Meg

por Fábio Pegrucci
Para Os Cães do Parque



No início de Maio de 2010, enquanto alimentava alguns dos cães que normalmente circulavam pelo parque, um bichinho pequeno, pouco maior que um yorkshire, passou rapidamente a alguns metros de mim, observando, mas sem coragem de se aproximar para receber comida. Aproximei-me devagar, deixei um punhado de ração perto dele e, notando que tinha muito medo, afastei-me alguns passos para que comesse e para que eu pudesse observar.

Era uma cachorrinha esquelética, de pêlo embolado e sujo. Tinha secreção nos olhos, feridas no ventre e no peito e estranhos caroços nas costas. Estava faminta, mas muito mais apavorada - talvez estranhasse que alguém lhe estivesse oferecendo alimento.

Já havia avistado aquela coisinha miúda uma vez no parque, algum tempo antes, na companhia de um outro cachorrinho, parecido, mas ainda menor. Obviamente haviam sido abandonados ali. Não os tinha visto mais até aquele dia - e agora ela estava sozinha.

Voltei no dia seguinte, procurei por ela. Novamente ofereci comida e observei. Diferente de outros cães, de porte maior e já adaptados ao ambiente hostil do parque, aquele animalzinho estava ali certamente sobrevivendo de migalhas e passando a maior parte do tempo escondido. 

Era de cortar o coração.

Pequena demais, indefesa demais, machucada, talvez doente, era uma situação para a qual não há meio termo. Era resgatá-la e tentar ajudar ou saber que não teria a menor chance.

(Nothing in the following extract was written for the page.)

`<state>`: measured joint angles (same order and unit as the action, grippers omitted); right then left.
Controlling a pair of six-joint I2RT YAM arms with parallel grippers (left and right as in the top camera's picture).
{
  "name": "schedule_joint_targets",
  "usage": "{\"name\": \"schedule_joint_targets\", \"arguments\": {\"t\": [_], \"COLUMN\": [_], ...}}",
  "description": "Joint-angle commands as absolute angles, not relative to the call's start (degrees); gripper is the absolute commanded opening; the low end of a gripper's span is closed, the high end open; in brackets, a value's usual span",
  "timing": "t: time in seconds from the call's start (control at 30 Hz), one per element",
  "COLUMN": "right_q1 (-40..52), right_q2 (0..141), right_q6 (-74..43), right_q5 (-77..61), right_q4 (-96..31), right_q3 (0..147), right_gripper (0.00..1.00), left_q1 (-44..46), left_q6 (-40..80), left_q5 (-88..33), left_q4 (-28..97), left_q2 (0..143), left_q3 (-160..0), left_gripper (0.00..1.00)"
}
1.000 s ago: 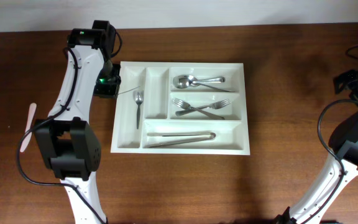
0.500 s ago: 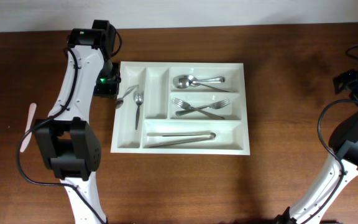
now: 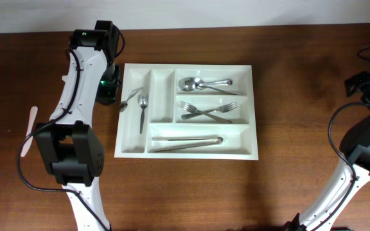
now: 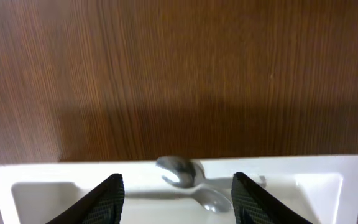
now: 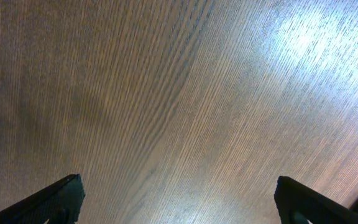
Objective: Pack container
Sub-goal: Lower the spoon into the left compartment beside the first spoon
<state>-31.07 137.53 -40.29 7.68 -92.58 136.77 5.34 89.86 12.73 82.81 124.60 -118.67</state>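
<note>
Two arms: one on each side of the container (image 3: 162,96); the left one reaches to its left rim, the right one is well off its right side
Container: white tray lying flat on the wooden table (image 3: 300,186); two narrow upright compartments in its left part, three long ones stacked in its right part
Left gripper (image 4: 178,190): released, fingers (image 4: 109,198) spread wide and gripping nothing; it hangs just outside the container's left rim, with the spoon (image 4: 174,171) seen between the fingers
Spoon: bowl resting on the container's left rim; handle slanting into the leftmost upright compartment; apart from both fingers
Small fork (image 3: 143,110): lengthwise in that same compartment, just beside the spoon
Upper long compartment: spoons (image 3: 204,83) lying along it
Middle long compartment: crossed forks (image 3: 205,110)
Lower long compartment: tongs (image 3: 186,142) along its length
Right gripper (image 5: 182,205): released, fingers far apart over bare wood; away from the container
Pale flat stick (image 3: 29,131): on the table, well to the left of the container, beyond the left arm
</note>
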Motion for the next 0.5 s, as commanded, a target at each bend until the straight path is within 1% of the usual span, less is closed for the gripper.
{"name": "schedule_joint_targets", "arguments": {"t": [0.0,0.03,0.07,0.17,0.23,0.27,0.37,0.4,0.47], "right_q1": [-30.83,-30.83,-30.83,-30.83,-30.83,-30.83,-30.83,-30.83,-30.83], "right_q2": [135.11,135.11,135.11,135.11,135.11,135.11,135.11,135.11,135.11], "right_q6": [-40.27,-40.27,-40.27,-40.27,-40.27,-40.27,-40.27,-40.27,-40.27], "right_q5": [8.21,8.21,8.21,8.21,8.21,8.21,8.21,8.21,8.21], "right_q4": [-92.58,-92.58,-92.58,-92.58,-92.58,-92.58,-92.58,-92.58,-92.58], "right_q3": [137.16,137.16,137.16,137.16,137.16,137.16,137.16,137.16,137.16], "right_gripper": [0.99,0.99,0.99,0.99,0.99,0.99,0.99,0.99,0.99], "left_q1": [5.21,5.21,5.19,4.91,4.08,3.46,1.15,0.34,-1.06], "left_q6": [76.62,71.55,63.9,51.64,43.83,40.8,35.11,34.85,33.54], "left_q5": [17.43,17.52,17.28,16.27,14.15,12.78,9.8,10.17,10.46], "left_q4": [80.23,78.74,76.84,75.0,74.3,74.02,73.93,74.15,74.06], "left_q2": [125.12,125.6,126.34,127.94,129.51,130.08,130.91,130.91,130.91], "left_q3": [-119.0,-118.98,-118.96,-118.87,-118.87,-118.87,-118.87,-118.87,-118.87], "left_gripper": [0.58,0.58,0.57,0.57,0.55,0.51,0.48,0.42,0.28]}}
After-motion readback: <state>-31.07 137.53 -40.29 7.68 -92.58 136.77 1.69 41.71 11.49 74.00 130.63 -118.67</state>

Não sobreviveria mais que poucos dias, ali, naquele mato, competindo com cães muito maiores e exposta a todos os demais riscos do lugar. 

No dia 10 de Maio de 2010, aproximei-me com cuidado, segurei-a e a instalei numa caixa de transporte para gatos. Não sabia exatamente o que faria com ela, mas para o abandono ela não voltaria mais.

Na clínica veterinária, logo após ser retirada do parque

Do parque, direto para a clínica veterinária, onde constatou-se que, apesar de seu aspecto sofrível, tinha boa saúde. As feridas no ventre não aparentavam ser nada de mais sério (exames posteriores comprovaram que, de fato, não eram). E as pelotas que tinha nas costas, nada mais eram do que gigantescos carrapatos. Estava apenas desnutrida, suja e assustada.

Passou a noite na clínica e só no dia seguinte a trouxemos para casa. Ainda muito tímida, instalou-se no cantinho que lhe fora reservado. A idéia era tratar dela e encontrar-lhe um lar responsável, assim que fosse possível.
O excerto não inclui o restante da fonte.